:: Requirement ::
In the records below, find the line that contains "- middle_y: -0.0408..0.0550" and the line that contains "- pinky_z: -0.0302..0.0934". Set down exactly those lines and every line between them, and nothing more.

:: Supplied entries ::
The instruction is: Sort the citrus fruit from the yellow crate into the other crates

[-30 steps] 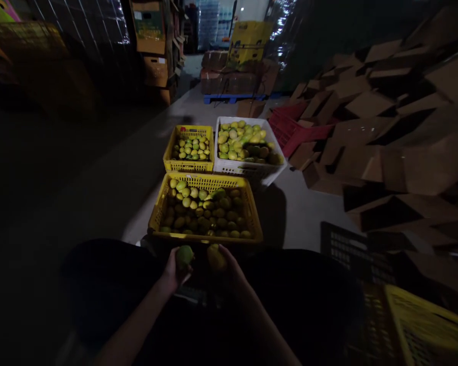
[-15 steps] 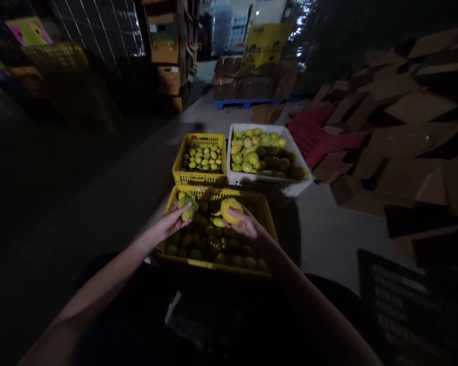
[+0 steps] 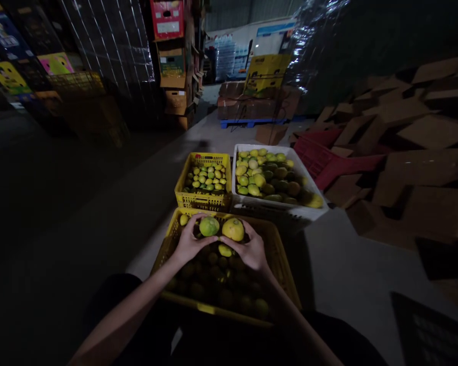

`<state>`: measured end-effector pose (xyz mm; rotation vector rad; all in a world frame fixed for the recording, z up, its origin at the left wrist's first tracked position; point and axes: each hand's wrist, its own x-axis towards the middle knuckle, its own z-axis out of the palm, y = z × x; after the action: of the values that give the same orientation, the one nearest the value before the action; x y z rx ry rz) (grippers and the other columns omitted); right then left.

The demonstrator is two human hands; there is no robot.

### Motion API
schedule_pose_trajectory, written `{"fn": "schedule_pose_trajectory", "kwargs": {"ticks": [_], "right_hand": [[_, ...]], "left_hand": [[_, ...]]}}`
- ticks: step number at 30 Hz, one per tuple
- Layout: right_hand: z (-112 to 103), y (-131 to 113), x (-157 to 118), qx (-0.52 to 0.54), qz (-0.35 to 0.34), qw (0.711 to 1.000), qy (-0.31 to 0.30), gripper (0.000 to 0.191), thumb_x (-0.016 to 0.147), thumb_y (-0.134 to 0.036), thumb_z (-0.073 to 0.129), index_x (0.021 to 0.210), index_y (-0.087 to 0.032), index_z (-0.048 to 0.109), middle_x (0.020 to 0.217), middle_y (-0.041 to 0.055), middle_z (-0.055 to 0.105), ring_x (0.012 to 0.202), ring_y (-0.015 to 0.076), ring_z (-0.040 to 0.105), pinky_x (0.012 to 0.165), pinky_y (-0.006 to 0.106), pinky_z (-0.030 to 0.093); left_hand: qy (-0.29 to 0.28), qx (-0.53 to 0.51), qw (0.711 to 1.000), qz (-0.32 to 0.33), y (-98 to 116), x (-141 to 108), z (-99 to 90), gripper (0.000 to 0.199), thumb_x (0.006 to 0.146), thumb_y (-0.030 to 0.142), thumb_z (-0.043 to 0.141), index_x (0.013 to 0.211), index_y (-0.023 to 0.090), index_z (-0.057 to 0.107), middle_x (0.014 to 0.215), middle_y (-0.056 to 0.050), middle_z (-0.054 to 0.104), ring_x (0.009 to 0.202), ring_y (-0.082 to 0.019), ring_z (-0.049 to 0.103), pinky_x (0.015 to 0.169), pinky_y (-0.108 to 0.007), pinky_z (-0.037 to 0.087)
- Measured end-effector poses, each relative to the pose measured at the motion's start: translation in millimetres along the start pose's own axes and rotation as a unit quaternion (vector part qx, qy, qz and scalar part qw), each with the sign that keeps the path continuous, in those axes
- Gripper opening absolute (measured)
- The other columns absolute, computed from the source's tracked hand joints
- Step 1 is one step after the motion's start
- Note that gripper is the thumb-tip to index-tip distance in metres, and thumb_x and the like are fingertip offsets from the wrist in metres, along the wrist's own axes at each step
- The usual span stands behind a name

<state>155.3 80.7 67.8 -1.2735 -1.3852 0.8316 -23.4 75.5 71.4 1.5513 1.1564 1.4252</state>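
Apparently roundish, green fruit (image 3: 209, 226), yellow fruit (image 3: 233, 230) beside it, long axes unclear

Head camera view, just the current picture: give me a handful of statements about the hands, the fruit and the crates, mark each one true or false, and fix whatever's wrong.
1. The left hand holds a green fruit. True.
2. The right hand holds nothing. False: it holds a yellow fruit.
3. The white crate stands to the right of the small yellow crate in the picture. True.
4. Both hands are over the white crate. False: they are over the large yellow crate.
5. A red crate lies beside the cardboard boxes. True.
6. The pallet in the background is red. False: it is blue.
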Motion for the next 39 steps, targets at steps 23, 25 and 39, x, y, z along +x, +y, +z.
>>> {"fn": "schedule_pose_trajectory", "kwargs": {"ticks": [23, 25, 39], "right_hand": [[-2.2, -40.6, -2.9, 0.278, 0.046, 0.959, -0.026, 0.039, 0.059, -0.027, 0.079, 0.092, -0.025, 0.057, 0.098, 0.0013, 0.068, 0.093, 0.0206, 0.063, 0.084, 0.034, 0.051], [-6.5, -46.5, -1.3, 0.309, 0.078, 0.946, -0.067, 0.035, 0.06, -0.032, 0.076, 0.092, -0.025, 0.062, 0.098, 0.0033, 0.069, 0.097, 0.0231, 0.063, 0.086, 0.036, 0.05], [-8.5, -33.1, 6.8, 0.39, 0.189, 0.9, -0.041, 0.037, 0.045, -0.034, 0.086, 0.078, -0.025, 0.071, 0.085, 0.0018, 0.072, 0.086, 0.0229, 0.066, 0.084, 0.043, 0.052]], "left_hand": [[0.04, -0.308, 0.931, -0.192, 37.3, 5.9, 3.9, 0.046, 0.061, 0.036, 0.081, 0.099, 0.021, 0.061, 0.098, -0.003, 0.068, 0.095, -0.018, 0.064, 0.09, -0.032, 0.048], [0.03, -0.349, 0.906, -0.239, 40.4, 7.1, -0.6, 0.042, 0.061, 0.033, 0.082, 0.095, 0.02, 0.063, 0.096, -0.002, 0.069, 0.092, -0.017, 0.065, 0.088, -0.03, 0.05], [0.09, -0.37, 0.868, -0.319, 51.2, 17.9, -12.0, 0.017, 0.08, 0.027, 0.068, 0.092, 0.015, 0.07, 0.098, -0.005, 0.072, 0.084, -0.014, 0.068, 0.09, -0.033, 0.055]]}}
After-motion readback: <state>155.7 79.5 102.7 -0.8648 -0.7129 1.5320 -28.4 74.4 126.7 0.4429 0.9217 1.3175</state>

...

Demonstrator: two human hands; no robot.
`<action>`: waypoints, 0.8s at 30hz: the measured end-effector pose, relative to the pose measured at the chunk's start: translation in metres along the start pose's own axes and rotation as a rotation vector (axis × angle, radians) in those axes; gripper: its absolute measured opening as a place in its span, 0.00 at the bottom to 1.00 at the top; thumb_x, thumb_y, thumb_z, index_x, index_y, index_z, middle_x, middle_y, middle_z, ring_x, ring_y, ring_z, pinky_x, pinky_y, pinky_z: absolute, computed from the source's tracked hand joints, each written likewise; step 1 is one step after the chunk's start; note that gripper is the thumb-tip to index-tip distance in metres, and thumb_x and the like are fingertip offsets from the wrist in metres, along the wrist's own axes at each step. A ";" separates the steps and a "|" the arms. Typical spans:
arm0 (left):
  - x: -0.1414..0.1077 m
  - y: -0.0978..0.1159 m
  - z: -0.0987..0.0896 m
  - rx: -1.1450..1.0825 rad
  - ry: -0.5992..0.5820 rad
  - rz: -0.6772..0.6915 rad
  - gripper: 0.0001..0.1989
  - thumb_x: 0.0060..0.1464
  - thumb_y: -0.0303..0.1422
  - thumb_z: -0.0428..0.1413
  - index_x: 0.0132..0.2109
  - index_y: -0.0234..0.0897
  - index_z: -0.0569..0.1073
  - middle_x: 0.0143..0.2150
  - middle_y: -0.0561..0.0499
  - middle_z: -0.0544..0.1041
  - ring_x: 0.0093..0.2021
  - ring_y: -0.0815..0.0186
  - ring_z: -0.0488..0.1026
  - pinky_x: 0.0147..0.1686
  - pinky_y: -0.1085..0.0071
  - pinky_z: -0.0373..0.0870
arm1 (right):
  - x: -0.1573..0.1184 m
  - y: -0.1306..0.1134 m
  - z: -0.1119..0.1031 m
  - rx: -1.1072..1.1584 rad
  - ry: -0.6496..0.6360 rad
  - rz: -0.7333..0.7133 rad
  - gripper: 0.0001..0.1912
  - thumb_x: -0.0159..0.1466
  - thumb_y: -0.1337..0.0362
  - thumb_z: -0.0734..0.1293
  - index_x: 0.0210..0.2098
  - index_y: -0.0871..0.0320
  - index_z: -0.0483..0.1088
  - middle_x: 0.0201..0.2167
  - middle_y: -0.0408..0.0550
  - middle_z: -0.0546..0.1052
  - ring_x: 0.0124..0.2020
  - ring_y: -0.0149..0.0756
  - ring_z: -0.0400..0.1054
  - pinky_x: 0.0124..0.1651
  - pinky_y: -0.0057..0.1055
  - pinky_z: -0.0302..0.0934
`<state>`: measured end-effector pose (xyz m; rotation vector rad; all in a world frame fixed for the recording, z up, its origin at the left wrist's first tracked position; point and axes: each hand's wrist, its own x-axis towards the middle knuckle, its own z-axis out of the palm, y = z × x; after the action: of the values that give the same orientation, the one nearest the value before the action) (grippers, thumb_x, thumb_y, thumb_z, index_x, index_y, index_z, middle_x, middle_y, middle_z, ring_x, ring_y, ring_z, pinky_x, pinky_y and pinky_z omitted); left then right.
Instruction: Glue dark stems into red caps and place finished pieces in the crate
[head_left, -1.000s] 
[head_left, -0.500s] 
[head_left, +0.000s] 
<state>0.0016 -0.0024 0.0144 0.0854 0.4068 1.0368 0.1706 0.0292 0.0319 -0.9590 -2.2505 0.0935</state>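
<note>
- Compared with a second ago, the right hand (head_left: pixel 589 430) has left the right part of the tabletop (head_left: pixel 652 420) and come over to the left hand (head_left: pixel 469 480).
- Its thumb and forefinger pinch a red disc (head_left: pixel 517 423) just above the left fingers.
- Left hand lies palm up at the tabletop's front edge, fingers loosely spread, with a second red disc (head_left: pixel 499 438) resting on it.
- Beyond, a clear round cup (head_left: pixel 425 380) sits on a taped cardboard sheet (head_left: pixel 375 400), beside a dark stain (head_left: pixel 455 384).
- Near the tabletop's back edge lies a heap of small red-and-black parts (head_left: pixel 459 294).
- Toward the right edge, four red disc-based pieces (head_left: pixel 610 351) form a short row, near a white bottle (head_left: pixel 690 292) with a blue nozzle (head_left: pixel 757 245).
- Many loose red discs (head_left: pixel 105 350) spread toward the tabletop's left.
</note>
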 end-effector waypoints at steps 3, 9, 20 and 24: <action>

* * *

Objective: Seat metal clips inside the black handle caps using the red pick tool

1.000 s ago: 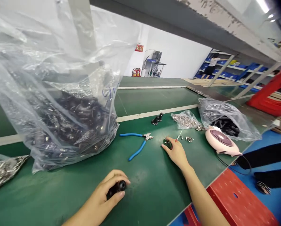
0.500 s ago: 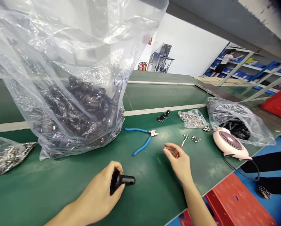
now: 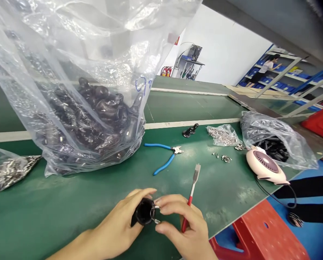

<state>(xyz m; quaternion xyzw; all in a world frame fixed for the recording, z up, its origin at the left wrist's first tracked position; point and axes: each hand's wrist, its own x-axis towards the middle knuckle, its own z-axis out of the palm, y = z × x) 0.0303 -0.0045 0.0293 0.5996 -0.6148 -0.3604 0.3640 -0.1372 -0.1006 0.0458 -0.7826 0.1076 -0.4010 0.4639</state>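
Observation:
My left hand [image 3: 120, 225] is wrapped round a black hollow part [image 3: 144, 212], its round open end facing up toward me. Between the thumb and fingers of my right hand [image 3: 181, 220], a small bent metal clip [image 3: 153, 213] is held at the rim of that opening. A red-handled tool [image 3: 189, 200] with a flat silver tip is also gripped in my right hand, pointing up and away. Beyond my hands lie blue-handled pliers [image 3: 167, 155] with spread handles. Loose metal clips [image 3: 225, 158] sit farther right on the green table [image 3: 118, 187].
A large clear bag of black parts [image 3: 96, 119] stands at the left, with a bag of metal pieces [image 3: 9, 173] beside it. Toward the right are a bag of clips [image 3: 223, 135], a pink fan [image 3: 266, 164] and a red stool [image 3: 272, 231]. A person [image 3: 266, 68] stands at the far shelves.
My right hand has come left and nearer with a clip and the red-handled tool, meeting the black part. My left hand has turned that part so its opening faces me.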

:: Exercise output ::
  - middle_y: -0.0408..0.0550
  - middle_z: -0.0546..0.1052
  - ring_x: 0.0124..0.2020
  - ring_y: -0.0149..0.0756
  - ring_z: -0.0400..0.1054
  - pinky_x: 0.0124..0.1651
  - pinky_y: -0.0057..0.1055
  - pinky_z: -0.0302..0.0934

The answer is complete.